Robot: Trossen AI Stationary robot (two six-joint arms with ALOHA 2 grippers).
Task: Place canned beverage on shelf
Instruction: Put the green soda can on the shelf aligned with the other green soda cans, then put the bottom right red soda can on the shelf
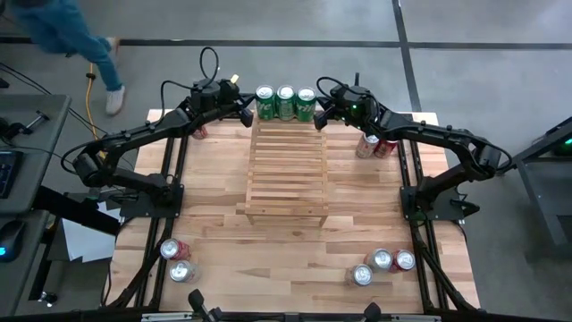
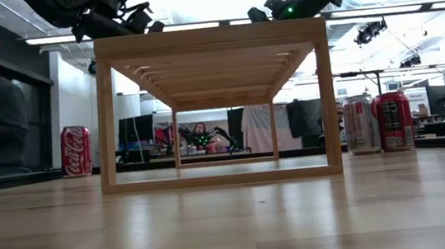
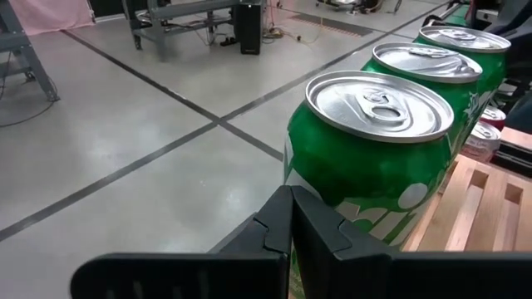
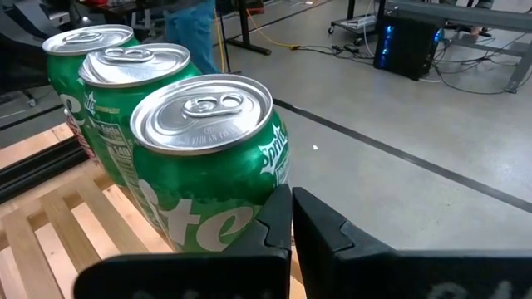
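Nearest the worktop (image 1: 295, 259) front edge lie two red cans (image 1: 175, 259) on the left and three cans (image 1: 382, 265) on the right. At centre stands the shelf (image 1: 287, 174), a slatted rack on short legs. Along its far edge three green cans (image 1: 285, 103) stand upright in a row, touching. The left gripper (image 1: 243, 114), fingers together and empty, sits just beside the row's left end; the right gripper (image 1: 319, 119), likewise closed and empty, just beside its right end. Two more cans (image 1: 376, 146) stand right of the shelf.
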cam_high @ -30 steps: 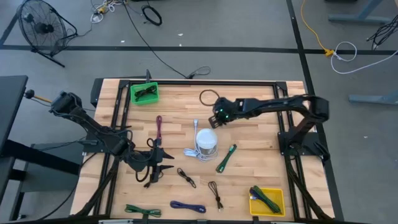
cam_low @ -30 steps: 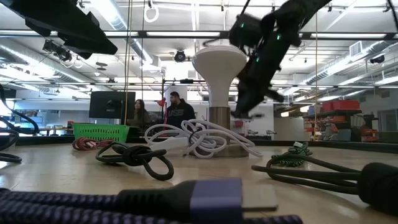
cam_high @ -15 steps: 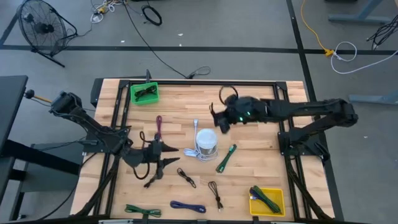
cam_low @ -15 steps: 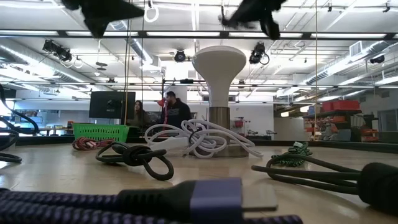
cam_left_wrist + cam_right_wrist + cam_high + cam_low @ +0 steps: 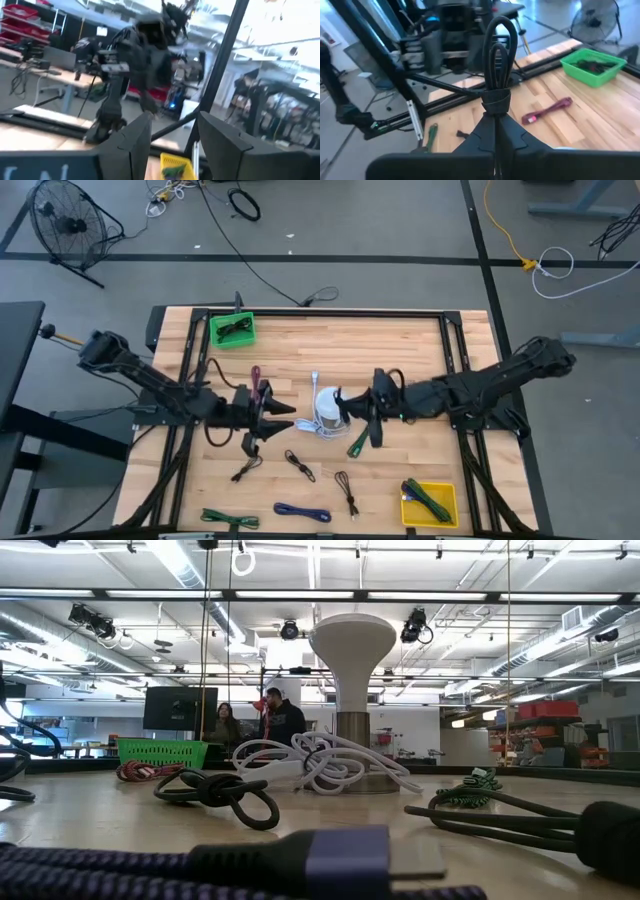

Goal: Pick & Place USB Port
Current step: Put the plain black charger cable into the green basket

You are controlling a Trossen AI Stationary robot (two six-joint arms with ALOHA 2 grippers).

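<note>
My right gripper hovers above the table's middle, beside a white round-topped device with a white cord coiled at its foot. The right gripper is shut on a black coiled cable. My left gripper hangs in the air left of the white device, pointing right. It is open with nothing between its fingers. Neither gripper shows in the low view. My right gripper pinches the black cable between its two fingers just below the wrapped band that binds the coil. The looped end sticks out beyond the fingertips. The cable is lifted clear of the table.
A green basket sits at the far left and a yellow bin at the near right. Loose cables lie about: maroon, green, black ones, blue, green. People stand behind the table.
My right gripper took the black coiled cable off the far middle of the table, lifted it and swung toward the near edge, next to the white device. My left gripper rose and moved right and toward the far edge. Both arms left the low view.
</note>
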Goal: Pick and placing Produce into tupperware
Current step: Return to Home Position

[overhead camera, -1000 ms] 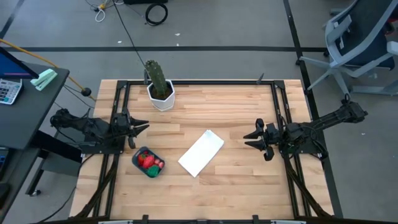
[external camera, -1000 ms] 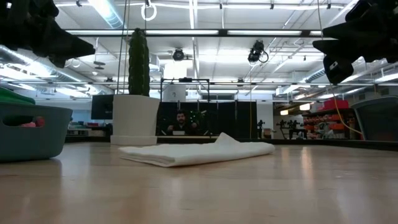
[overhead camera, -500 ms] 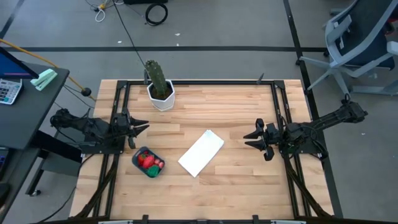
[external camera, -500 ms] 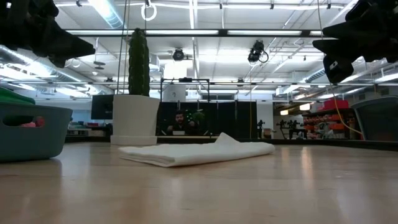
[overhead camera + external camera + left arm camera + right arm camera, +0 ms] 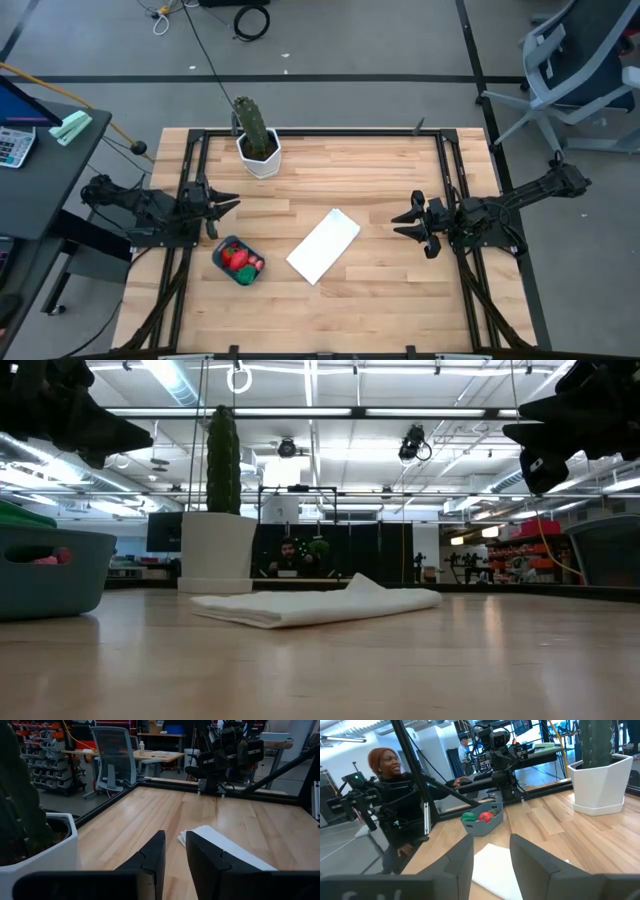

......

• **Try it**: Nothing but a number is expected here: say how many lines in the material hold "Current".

• **Written answer**: 2